How to Delete Pages from a PDF in Python

Removing pages from a PDF is a common task when cleaning up reports, extracting specific sections, or redacting confidential content. The PyMuPDF library (imported as fitz) provides fast and efficient PDF manipulation that handles complex documents reliably, even with large files.

In this guide, you will learn how to delete single pages, multiple pages, ranges, blank pages, and pages matching specific content criteria. Each method is explained with clear examples so you can choose the right approach for your situation.

Installation

pip install pymupdf

Deleting a Single Page

PDF pages in PyMuPDF are 0-indexed, so the first page of the document is index 0, the second is index 1, and so on:

import fitz

doc = fitz.open("document.pdf")
print(f"Pages before: {len(doc)}")

# Delete the first page (index 0)
doc.delete_page(0)

# Delete the last page using negative indexing
doc.delete_page(-1)

print(f"Pages after: {len(doc)}")

doc.save("document_modified.pdf")
doc.close()

Example output:

Pages before: 10
Pages after: 8

Deleting Multiple Specific Pages

To remove several non-consecutive pages, you must delete them in reverse order. Deleting a page shifts all subsequent page indices down by one, so working from the highest index first prevents index errors:

import fitz

doc = fitz.open("report.pdf")

# Remove pages 2, 5, and 8 in human numbering (indices 1, 4, 7)
pages_to_delete = [1, 4, 7]

for page_num in sorted(pages_to_delete, reverse=True):
    doc.delete_page(page_num)

doc.save("report_cleaned.pdf")
doc.close()

A Common Mistake: Deleting in Forward Order

Deleting pages from lowest index to highest causes incorrect results because each deletion shifts the remaining indices:

import fitz

doc = fitz.open("report.pdf")

# Wrong: deleting in forward order
pages_to_delete = [1, 4, 7]

for page_num in pages_to_delete:
    doc.delete_page(page_num)  # After first deletion, page 4 is now page 3!

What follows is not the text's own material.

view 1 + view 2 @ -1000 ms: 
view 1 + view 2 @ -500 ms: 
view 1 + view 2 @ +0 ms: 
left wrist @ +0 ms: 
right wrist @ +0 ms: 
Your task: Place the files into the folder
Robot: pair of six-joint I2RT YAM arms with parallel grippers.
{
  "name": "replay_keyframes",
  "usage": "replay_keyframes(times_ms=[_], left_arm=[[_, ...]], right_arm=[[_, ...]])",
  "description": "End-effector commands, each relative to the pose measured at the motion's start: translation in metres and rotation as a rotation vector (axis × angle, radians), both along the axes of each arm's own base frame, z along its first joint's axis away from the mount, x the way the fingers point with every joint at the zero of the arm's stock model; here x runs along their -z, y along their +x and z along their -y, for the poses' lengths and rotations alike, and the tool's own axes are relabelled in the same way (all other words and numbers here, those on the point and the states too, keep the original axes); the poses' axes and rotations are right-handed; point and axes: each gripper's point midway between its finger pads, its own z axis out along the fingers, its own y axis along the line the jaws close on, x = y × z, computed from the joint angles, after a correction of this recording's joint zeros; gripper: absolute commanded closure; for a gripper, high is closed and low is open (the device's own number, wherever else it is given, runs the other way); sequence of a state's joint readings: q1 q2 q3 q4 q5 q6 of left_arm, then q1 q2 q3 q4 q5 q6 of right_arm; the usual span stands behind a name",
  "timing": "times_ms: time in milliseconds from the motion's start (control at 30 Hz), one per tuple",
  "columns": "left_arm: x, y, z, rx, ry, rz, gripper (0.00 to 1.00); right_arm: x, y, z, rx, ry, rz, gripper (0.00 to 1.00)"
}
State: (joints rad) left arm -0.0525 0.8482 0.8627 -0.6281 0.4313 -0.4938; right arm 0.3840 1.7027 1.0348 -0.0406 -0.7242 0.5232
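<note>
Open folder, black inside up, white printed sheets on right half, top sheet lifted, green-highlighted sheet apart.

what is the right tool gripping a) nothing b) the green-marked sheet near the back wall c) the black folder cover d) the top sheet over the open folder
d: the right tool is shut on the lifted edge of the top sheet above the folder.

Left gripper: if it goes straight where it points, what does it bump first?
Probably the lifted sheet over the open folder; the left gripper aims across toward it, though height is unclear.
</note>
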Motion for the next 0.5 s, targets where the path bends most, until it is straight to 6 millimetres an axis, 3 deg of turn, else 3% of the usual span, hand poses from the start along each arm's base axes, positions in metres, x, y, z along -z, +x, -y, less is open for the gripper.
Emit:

After deleting index 1, what was page 5 (index 4) is now at index 3. The loop then deletes the wrong page. Always sort in reverse order:

for page_num in sorted(pages_to_delete, reverse=True):
    doc.delete_page(page_num)

warning

When deleting multiple pages, always process in reverse order (highest index first). Deleting a page shifts all subsequent page indices down by one, which causes the loop to target the wrong pages if processed in forward order.

Deleting a Range of Pages

To remove a continuous block of pages, use delete_pages() with start and end indices:

import fitz

doc = fitz.open("book.pdf")
print(f"Pages before: {len(doc)}")

# Delete pages 5 through 10 in human numbering (indices 4 through 9)
doc.delete_pages(from_page=4, to_page=9)

print(f"Pages after: {len(doc)}")

doc.save("book_shortened.pdf")
doc.close()

Example output:

Pages before: 50
Pages after: 44

Keeping Only Specific Pages

When you want to extract a small number of pages from a large document, it is easier to specify which pages to keep rather than which to delete. The select() method does exactly this:

import fitz

doc = fitz.open("presentation.pdf")

# Keep only the first page, third page, and last page (0-indexed)
pages_to_keep = [0, 2, len(doc) - 1]

doc.select(pages_to_keep)

doc.save("highlights.pdf")
doc.close()

This is also useful for extracting every Nth page:

import fitz

doc = fitz.open("document.pdf")

# Keep every other page (odd pages in human numbering)
odd_pages = list(range(0, len(doc), 2))
doc.select(odd_pages)

doc.save("odd_pages_only.pdf")
doc.close()

tip

Use doc.select() when you want to keep a small subset of a large document. Use delete_page() when you are removing just a few pages from a document you are mostly keeping.

Removing Blank Pages

Scanned documents often contain blank separator pages. You can detect and remove them by checking for text and image content:

import fitz

def is_blank_page(page, text_threshold=100):
    """Check if a page is essentially blank."""
    text = page.get_text().strip()

    if len(text) > text_threshold:
        return False

    images = page.get_images()
    if images:
        return False

    return True

doc = fitz.open("scanned_document.pdf")

blank_pages = []
for i, page in enumerate(doc):
    if is_blank_page(page):
        blank_pages.append(i)

print(f"Found {len(blank_pages)} blank page(s): {blank_pages}")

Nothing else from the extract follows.